Your saying your lathe is 5 hp, and the RPC is also 5hp. Be that's the case, your RPC is too small. General rule of thumb is X2 on the RPC. You have been told 7.5 at min, but I would go the X2 route on the RPC. I have seen the problem many times when trying to start a lathe in hi gear. 

You also mention a VFD with 110 input. Is this VFD the type that needs to be derated? Some do, some don't. If it does, you may need to get a VFD to handle the job. 5 hp on up can get expensive. I have a 5hp lathe running on a 7.5 hp VFD, and my machine works fine with it, except when I use the clutch when the lathe is in hi gear. In that case, it will kick the VFD out. As long as I leave the clutch engaged, and let the VFD ramp up, then Hi gear is no trouble at all.

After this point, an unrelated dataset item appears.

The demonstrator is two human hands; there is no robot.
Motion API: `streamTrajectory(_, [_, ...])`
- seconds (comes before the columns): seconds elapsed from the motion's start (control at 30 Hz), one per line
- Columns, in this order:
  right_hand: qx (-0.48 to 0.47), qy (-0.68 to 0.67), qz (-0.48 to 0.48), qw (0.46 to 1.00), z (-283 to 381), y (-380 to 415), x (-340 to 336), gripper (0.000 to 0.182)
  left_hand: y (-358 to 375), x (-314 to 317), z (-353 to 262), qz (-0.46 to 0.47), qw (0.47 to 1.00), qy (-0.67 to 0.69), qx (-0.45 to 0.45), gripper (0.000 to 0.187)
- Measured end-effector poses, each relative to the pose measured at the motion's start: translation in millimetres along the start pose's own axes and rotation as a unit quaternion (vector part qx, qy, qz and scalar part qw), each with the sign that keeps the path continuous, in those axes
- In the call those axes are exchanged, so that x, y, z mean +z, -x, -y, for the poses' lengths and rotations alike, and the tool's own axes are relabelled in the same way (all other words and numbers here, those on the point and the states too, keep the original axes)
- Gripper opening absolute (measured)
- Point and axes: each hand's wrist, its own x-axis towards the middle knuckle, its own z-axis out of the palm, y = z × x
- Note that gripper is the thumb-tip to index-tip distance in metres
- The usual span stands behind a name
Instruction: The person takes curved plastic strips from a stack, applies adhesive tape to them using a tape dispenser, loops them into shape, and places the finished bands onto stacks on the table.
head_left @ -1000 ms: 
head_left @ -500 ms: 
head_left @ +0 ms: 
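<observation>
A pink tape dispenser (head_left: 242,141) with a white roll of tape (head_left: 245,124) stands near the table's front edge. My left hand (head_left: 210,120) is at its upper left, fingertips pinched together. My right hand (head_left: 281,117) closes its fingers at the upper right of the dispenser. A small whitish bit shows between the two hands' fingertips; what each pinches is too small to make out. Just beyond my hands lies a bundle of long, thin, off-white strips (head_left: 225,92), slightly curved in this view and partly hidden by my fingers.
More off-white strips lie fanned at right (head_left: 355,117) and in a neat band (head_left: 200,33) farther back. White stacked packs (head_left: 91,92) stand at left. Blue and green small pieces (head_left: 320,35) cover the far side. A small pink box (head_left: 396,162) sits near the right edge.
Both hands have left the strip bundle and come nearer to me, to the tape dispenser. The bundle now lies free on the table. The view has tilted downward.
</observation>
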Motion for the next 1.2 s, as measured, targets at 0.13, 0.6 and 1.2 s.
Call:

VFDs can be set to ramp up, slow, or fairly fast. That's a good thing in that respect. I would be willing to bet you would have better luck starting your lathe in hi gear with your RPC, if it was a 10 hp.


----------



## Chuck K (Jul 30, 2013)

Paul, I'm on the same page as you with the 10 hp rpc.  At some point I will do that, but for now I won't miss the high spindle speeds. The vfd was powered with single phase 220.  The 110v I mentioned was just an extension cord that he wired into the control panel to power everything but the motor ( and possibly the spindle brake....not sure about that).  I think wiring up a vfd for this lathe is a little bit out of my league.  Of course if a 10 hp unit comes down the pike I probably wont pass it up.)

Chuck


----------



## Codered741 (Jul 31, 2013)

I'm not familiar with this particular lathe, so I'm guessing here. I once used a Clausing lathe that would start the motor, and you would engage the spindle via a clutch. Does your lathe work that way? 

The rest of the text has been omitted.